*naïve Berry model*, I figured I would share it with our legions of erudite readers so someone can point me to a reference.

**Some Context**

My client sells fax-to-email and email-to-fax service on a subscription basis. I had done an analysis to quantify the effect of various factors such as industry code, acquisition channel, and type of phone number (local or long distance) on customer value. Since all customers pay the same monthly fee, the crucial factor is longevity. I had analyzed each covariate separately by calculating cancellation hazard probabilities for each stratum and generating survival curves. The area under the first year of each survival curve is the first year truncated mean tenure. Multiplying the first-year mean tenure by the subscription price yields the average first year revenue for a segment. This let me say how much more valuable a realtor is than a trucker; or a Google adwords referral than an MSN referral.

For many purposes, the dollar value was not even important. We used the probability of surviving one year as a way of scoring particular segments. But how should the individual segment scores be combined to give an individual customer a score based on his being a trucker with an 800 number referred by MSN? Or a tax accountant with a local number referred by Google?
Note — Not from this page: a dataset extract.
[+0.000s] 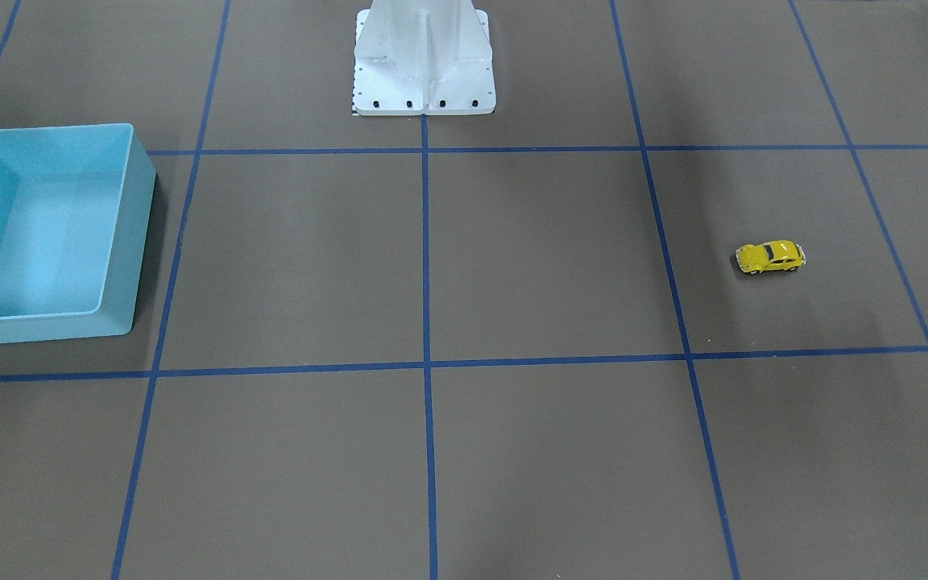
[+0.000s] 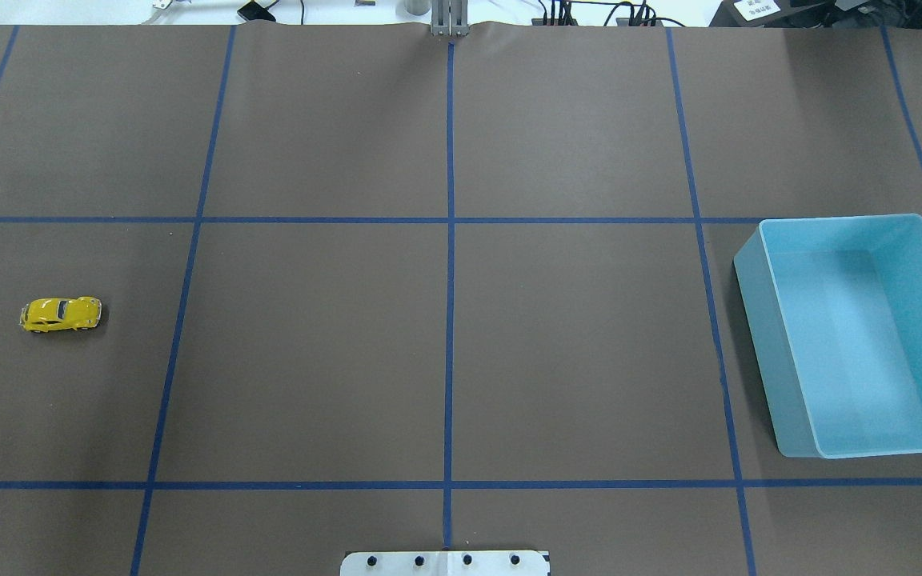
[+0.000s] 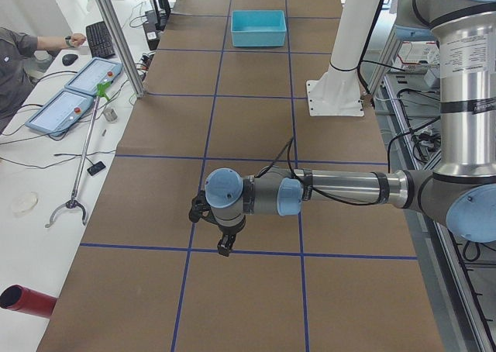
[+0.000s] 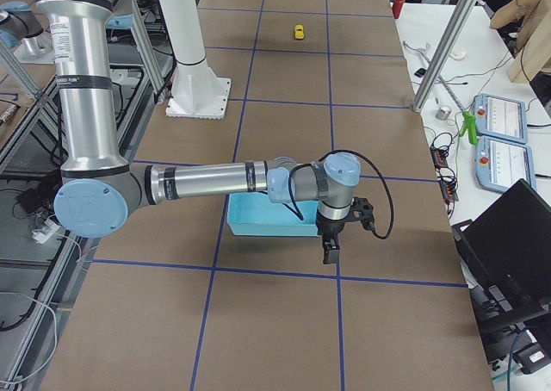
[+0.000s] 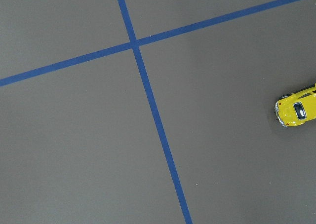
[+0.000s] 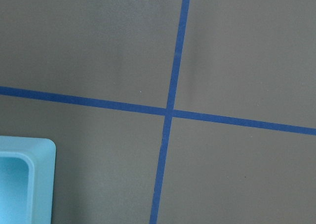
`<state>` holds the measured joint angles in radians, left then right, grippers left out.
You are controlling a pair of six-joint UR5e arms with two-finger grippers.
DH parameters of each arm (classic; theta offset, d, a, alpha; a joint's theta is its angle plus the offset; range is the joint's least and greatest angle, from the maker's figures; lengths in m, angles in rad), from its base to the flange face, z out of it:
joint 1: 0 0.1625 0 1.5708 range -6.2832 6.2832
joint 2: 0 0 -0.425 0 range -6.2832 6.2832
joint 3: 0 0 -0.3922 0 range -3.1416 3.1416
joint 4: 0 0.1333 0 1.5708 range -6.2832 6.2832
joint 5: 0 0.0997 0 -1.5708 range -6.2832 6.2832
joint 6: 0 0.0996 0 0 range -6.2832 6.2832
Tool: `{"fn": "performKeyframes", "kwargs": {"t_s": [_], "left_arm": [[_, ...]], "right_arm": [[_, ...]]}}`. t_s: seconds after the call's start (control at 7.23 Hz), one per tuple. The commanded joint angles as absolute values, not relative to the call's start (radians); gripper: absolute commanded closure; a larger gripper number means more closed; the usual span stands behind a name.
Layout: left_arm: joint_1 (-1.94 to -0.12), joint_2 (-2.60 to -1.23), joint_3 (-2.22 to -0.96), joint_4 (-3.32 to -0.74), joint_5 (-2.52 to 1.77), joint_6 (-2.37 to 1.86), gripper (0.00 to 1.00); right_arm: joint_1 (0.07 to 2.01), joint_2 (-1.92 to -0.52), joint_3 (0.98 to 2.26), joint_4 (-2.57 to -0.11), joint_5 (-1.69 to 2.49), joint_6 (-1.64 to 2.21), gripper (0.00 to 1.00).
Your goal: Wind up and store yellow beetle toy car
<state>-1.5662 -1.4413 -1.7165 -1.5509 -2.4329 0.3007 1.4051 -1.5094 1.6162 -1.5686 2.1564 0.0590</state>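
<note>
The yellow beetle toy car [image 1: 770, 257] stands on its wheels on the brown table, on my left side [image 2: 61, 314]. It also shows far off in the exterior right view [image 4: 299, 31] and at the right edge of the left wrist view [image 5: 296, 111]. The light blue bin [image 2: 857, 332] stands open and empty on my right side [image 1: 41, 229]. My left gripper [image 3: 224, 249] hangs above the table near the car, which is hidden there. My right gripper [image 4: 329, 255] hangs beside the bin [image 4: 263, 223]. I cannot tell whether either gripper is open or shut.
Blue tape lines [image 2: 450, 280] divide the table into squares. The white robot base [image 1: 424, 60] stands at the middle of my edge. A person and control pendants [image 3: 77, 88] are beside the table. The bin's corner shows in the right wrist view [image 6: 29, 179].
</note>
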Motion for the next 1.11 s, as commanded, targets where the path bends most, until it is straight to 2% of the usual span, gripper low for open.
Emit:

The standard empirical hazards approach would be to segment the training data by all levels of all variables before estimating the hazards, but that was not practical since there were so many combinations that many would lack sufficient data to make confident hazard estimates. Luckily, there is a standard model for combining the contributions of several independent pieces of evidence—naïve Bayesian models. An excellent description of the relationship between probability, odds, and likelihood and how to use them to implement naïve Bayesian models, can be found in Chapter 10 of Gordon Linoff’s Data Analysis Using SQL and Excel.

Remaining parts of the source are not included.